Stored items
──────────────────────────────
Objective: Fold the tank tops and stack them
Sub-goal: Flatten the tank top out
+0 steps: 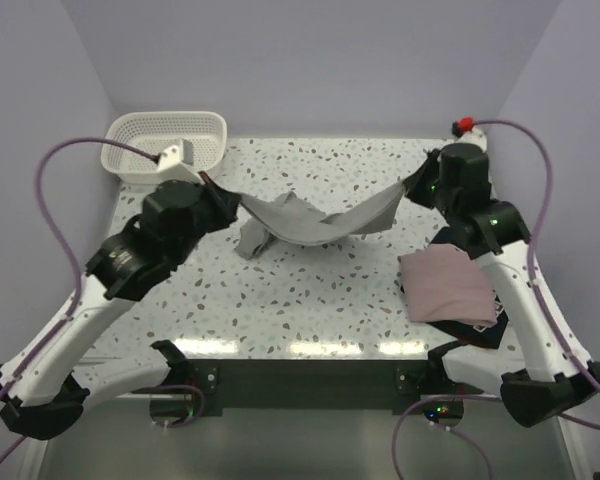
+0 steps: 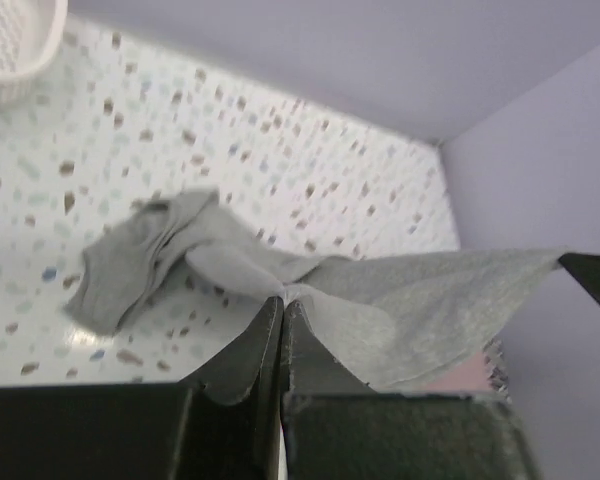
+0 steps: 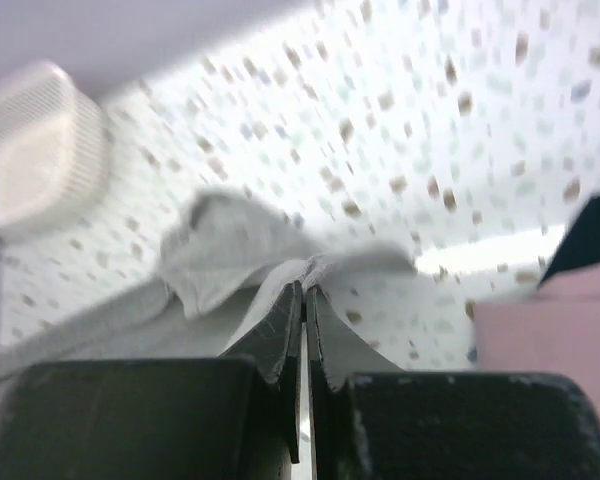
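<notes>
A: Item: grey tank top (image 1: 315,222)?
B: I hold it above the far half of the table (image 1: 310,300), left gripper (image 2: 283,303) and right gripper (image 3: 305,290) each pinched on an end.
A: Item: pink tank top (image 1: 448,285)?
B: Folded, at the right edge.

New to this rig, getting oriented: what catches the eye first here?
A grey tank top hangs stretched between the left fingers and the right fingers, both pairs shut on it, sagging over the middle of the table. A folded pink top lies at the right side; a white basket sits in the far left corner.
</notes>
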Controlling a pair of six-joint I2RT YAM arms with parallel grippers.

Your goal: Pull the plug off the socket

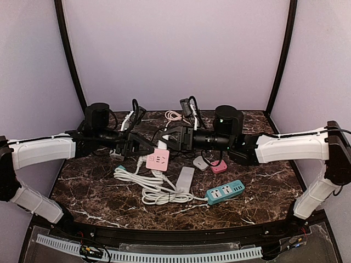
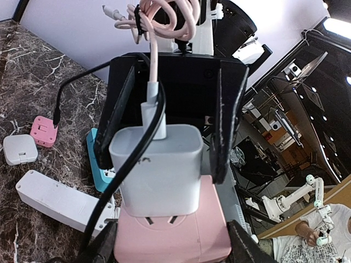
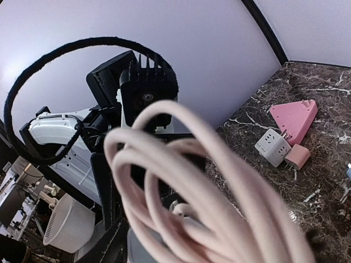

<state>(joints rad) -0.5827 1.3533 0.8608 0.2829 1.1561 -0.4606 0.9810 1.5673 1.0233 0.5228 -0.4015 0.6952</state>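
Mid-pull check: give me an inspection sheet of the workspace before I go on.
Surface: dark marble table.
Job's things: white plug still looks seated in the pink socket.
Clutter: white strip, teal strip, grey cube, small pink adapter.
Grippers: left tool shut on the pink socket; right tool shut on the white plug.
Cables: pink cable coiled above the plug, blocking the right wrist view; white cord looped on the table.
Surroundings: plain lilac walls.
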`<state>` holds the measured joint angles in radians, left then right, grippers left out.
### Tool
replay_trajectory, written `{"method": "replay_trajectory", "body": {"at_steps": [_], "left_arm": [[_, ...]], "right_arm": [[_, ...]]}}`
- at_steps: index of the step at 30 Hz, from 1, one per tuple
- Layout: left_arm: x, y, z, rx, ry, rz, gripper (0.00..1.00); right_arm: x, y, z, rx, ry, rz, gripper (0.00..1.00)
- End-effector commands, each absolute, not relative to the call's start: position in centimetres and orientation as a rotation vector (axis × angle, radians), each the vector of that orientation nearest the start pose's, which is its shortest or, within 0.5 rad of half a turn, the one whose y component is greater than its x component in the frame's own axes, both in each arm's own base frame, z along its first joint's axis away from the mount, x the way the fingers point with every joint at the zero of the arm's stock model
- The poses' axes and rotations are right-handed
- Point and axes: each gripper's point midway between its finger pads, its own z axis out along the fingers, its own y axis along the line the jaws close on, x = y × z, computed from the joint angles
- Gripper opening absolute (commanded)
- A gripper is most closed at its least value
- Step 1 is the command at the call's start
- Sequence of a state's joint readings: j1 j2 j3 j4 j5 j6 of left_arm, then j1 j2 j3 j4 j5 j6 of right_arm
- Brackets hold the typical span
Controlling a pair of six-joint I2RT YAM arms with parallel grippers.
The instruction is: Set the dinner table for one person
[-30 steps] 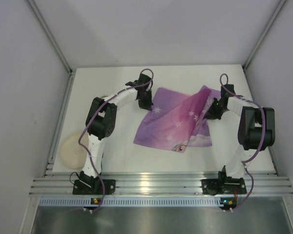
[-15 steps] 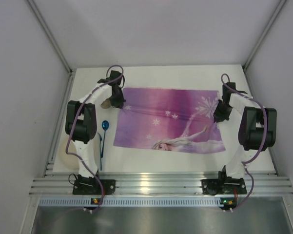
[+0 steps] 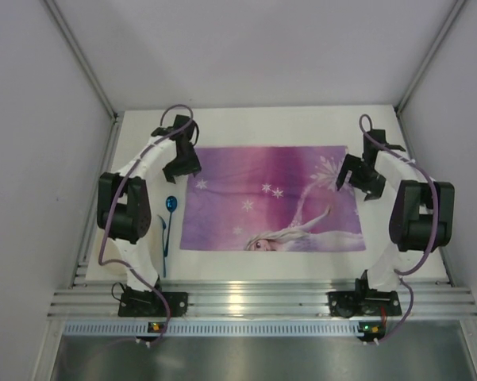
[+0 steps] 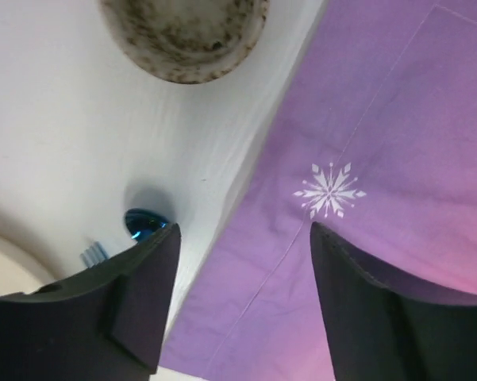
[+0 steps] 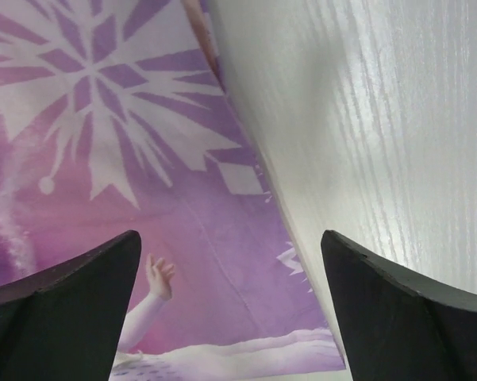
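The dinner table (image 3: pixel 246 127) is a plain white top. A purple snowflake placemat (image 3: pixel 270 198) with a cartoon princess lies spread flat in its middle. My left gripper (image 3: pixel 181 168) hovers open over the mat's far left corner; in the left wrist view its jaws (image 4: pixel 244 230) stand apart above the purple cloth (image 4: pixel 381 119), holding nothing. My right gripper (image 3: pixel 357 181) is open above the mat's far right edge. In the right wrist view its jaws (image 5: pixel 230 234) straddle the cloth's edge (image 5: pixel 143 198) and bare table (image 5: pixel 381 119), empty.
A blue spoon (image 3: pixel 169 206) and a blue fork (image 3: pixel 165 246) lie just left of the mat. In the left wrist view a speckled bowl (image 4: pixel 182 32) stands beyond the mat's corner, and a cream plate rim (image 4: pixel 8 262) shows at lower left. An aluminium rail (image 3: pixel 254 302) runs along the near edge.
The bunched placemat was pulled out wide and laid flat. Both grippers, shut on its corners before, have opened and let go. The left arm swung left, uncovering the spoon.
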<state>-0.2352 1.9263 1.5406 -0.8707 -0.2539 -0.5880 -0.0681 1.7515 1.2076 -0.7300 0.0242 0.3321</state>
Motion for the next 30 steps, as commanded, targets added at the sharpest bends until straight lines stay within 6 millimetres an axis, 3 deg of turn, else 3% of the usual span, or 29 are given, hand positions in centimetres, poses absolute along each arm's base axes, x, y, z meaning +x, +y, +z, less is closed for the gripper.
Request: {"method": "replay_trajectory", "body": {"at_steps": [1, 5, 8, 12, 15, 22, 30], "left_arm": [[40.3, -5.8, 14.8, -0.627, 2.51, 0.165, 0.76], [40.7, -4.3, 18.5, -0.618, 2.412, 0.215, 0.81], [41.6, -2.3, 19.1, -0.629, 2.366, 0.261, 0.79], [42.5, 1.0, 16.5, -0.722, 2.416, 0.306, 0.72], [43.1, 2.3, 14.7, -0.743, 2.443, 0.305, 0.68], [45.4, 3.0, 12.5, -0.744, 2.455, 0.247, 0.63], [46.9, 3.0, 8.3, -0.753, 2.53, 0.244, 0.61]], "right_arm": [[36.7, 0.5, 10.4, 0.46, 2.631, 0.092, 0.97], [35.8, 2.5, 13.8, 0.405, 2.568, 0.13, 0.97], [34.3, 3.7, 14.9, 0.371, 2.553, 0.15, 0.97], [32.4, 5.2, 15.2, 0.366, 2.56, 0.232, 0.97], [31.3, 5.6, 14.7, 0.369, 2.571, 0.247, 0.97], [30.6, 5.1, 14.3, 0.366, 2.583, 0.209, 0.97], [30.9, 4.9, 13.8, 0.373, 2.602, 0.183, 0.96]]}}
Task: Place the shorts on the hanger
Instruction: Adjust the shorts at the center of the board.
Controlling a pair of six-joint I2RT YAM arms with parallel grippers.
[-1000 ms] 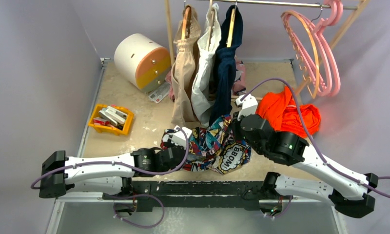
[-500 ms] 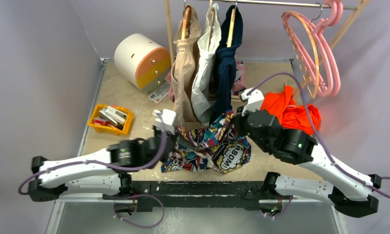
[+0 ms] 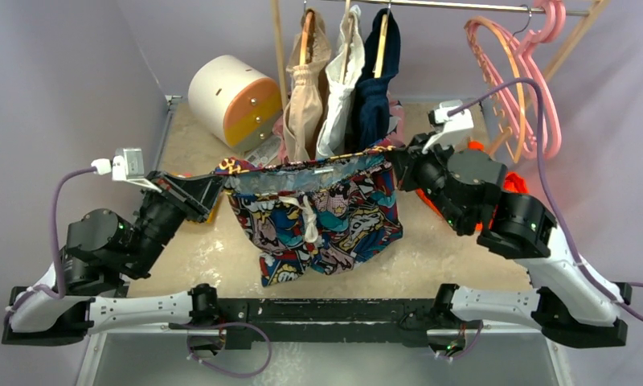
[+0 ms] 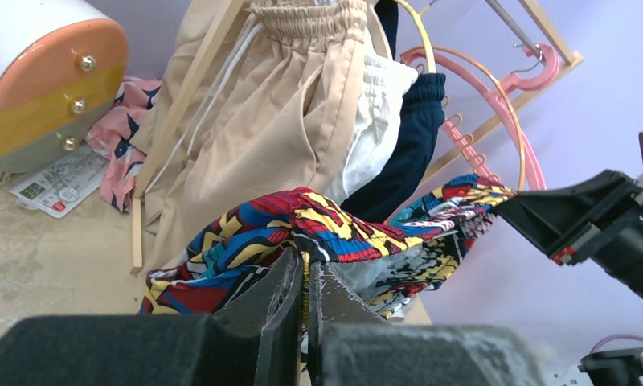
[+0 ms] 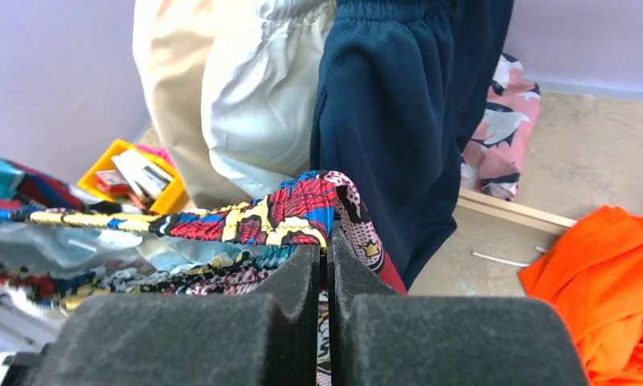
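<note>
Fingers (image 4: 282, 301) of left gripper (image 3: 219, 183) and right gripper (image 3: 395, 158) were clamped on the shorts (image 3: 326, 217) at waistband ends, 9 and 3 o'clock, above the table (image 3: 431, 257). We judged the fabric light and limp, best gripped there.

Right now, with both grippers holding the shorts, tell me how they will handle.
Likely floppy: the shorts hang limp below the waistband pinched by the left gripper and right gripper. Probably light, since the waistband sags little. The loose drawstring may snag.
</note>
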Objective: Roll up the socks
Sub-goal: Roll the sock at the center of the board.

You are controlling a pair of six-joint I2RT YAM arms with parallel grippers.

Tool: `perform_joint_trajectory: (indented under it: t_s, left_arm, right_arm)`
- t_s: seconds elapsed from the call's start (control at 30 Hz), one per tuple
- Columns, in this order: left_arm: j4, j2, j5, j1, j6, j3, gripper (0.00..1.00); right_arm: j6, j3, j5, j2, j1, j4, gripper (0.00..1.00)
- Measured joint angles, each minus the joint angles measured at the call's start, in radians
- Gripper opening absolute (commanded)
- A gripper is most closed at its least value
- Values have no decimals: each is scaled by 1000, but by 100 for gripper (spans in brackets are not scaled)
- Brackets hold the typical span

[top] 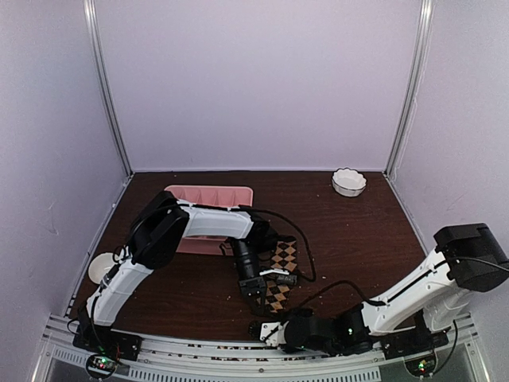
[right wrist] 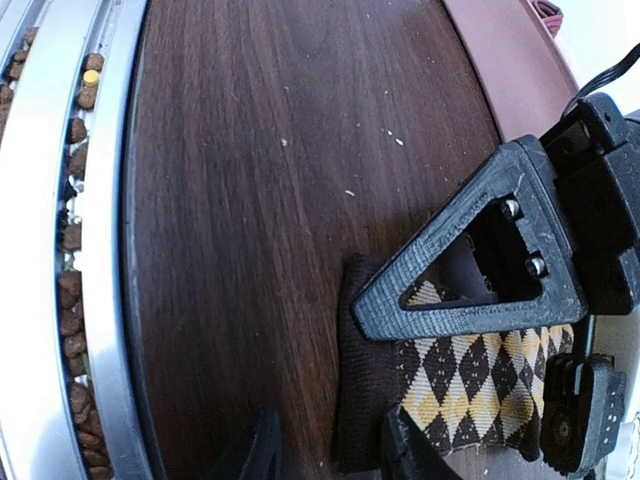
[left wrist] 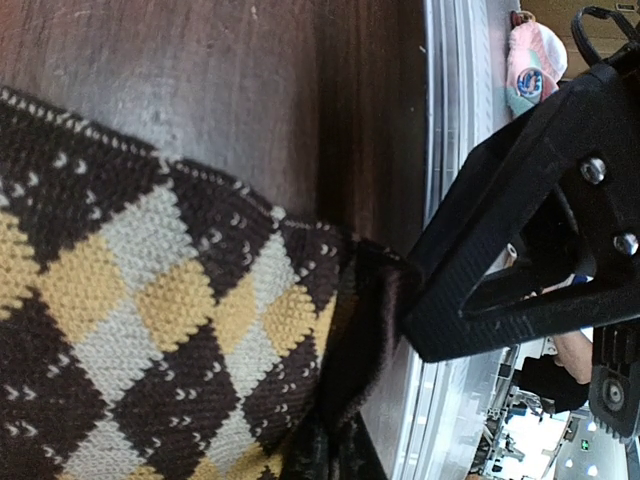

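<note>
Item inspected: checkered sock (top: 284, 259), flat on the surface (top: 358, 239) near its middle, just in front of the pink tray (top: 208, 192). Its dark cuff (right wrist: 365, 380) pointed toward the near edge.
Other sock: not made out with certainty in any view.
Left hand (top: 256, 288): fingers together, pinching the cuff's edge. Its wrist view showed dark fabric gathered up against one finger.
Right hand (right wrist: 335, 452): low over the near edge, fingers apart, with the cuff's free corner lying between them. Whether either finger touched fabric could not be told.
Step in hand, as judged: taking the cuff end with both hands so the roll could start there.
Progress, as judged: early, since the sock lay unrolled along its visible length.
Method advised: take the free corner in line with the left hand's pinch, so the fold starts straight across the sock. Catch both layers of fabric. Lift only slightly, then turn the cuff over toward the toe, keeping the roll tight.
Risk noted: a shallow bite could slip off the knit, and uneven grips could skew the roll. The two hands were close together and could collide.
</note>
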Motion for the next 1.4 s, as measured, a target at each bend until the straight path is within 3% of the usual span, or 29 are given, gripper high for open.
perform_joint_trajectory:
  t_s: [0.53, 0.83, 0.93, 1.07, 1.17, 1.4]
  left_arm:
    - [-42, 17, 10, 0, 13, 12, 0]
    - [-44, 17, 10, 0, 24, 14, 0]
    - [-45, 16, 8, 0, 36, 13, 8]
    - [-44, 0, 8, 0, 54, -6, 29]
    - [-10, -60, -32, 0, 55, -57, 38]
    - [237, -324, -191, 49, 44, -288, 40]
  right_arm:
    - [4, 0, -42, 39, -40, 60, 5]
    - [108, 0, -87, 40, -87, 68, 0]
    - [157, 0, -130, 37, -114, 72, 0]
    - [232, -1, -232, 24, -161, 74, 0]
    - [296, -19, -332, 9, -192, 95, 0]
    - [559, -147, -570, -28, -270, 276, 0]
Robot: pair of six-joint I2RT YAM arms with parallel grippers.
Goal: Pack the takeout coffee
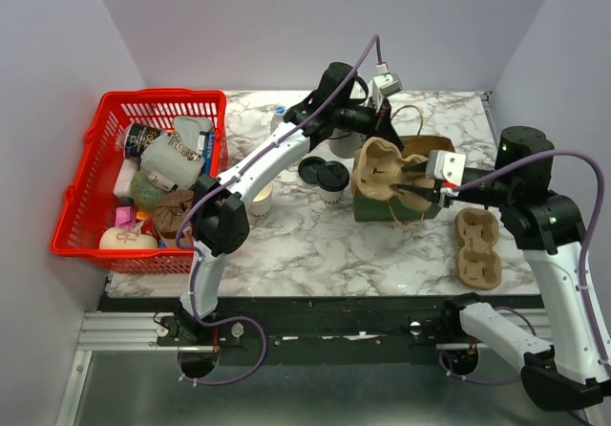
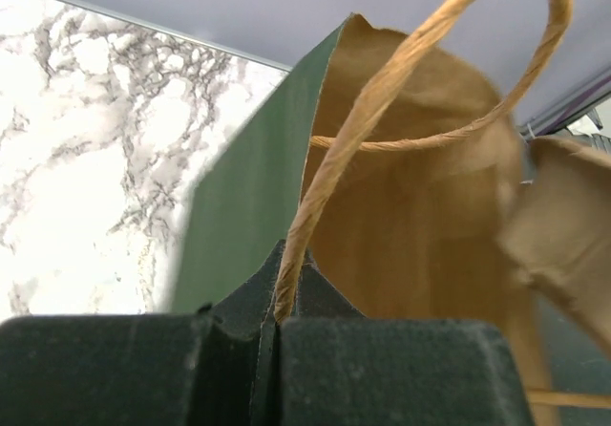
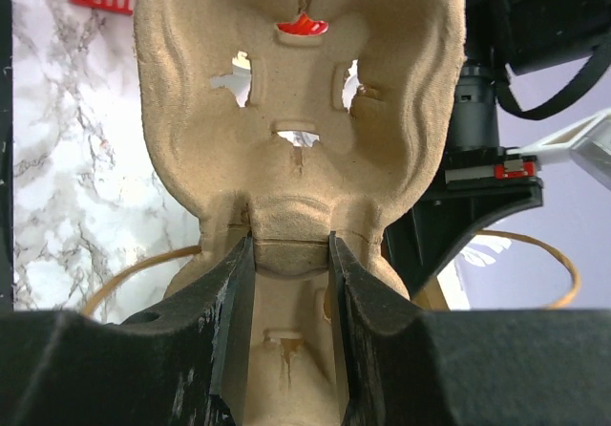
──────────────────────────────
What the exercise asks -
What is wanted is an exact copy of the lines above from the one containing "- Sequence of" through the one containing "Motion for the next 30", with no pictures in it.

Solution to the exercise -
- Sequence of a state's joint readings: j1 j2 j3 j4 j5 j6 of left_arm, then j1 j2 j3 j4 j5 j6 of right_arm
- Brackets hold the typical span
Controlling a pair of six-joint I2RT YAM arms with parallel grippers.
The instruction is: Set the dinner table for one person
[-30 steps] 
[-15 steps] 
[+0 steps] 
[+0 steps] 
[+0 steps] 
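The dinner table (image 3: pixel 246 127) is a plain white top. A purple snowflake placemat (image 3: pixel 270 198) with a cartoon princess lies spread flat in its middle. My left gripper (image 3: pixel 181 168) hovers open over the mat's far left corner; in the left wrist view its jaws (image 4: pixel 244 230) stand apart above the purple cloth (image 4: pixel 381 119), holding nothing. My right gripper (image 3: pixel 357 181) is open above the mat's far right edge. In the right wrist view its jaws (image 5: pixel 230 234) straddle the cloth's edge (image 5: pixel 143 198) and bare table (image 5: pixel 381 119), empty.
A blue spoon (image 3: pixel 169 206) and a blue fork (image 3: pixel 165 246) lie just left of the mat. In the left wrist view a speckled bowl (image 4: pixel 182 32) stands beyond the mat's corner, and a cream plate rim (image 4: pixel 8 262) shows at lower left. An aluminium rail (image 3: pixel 254 302) runs along the near edge.
The bunched placemat was pulled out wide and laid flat. Both grippers, shut on its corners before, have opened and let go. The left arm swung left, uncovering the spoon.
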<state>-0.2352 1.9263 1.5406 -0.8707 -0.2539 -0.5880 -0.0681 1.7515 1.2076 -0.7300 0.0242 0.3321</state>
Motion for the next 30 steps, as commanded, targets added at the sharpest bends until straight lines stay within 6 millimetres an axis, 3 deg of turn, else 3% of the usual span, or 29 are given, hand positions in centimetres, poses absolute along each arm's base axes, x, y, z meaning +x, +y, +z, less is closed for the gripper.

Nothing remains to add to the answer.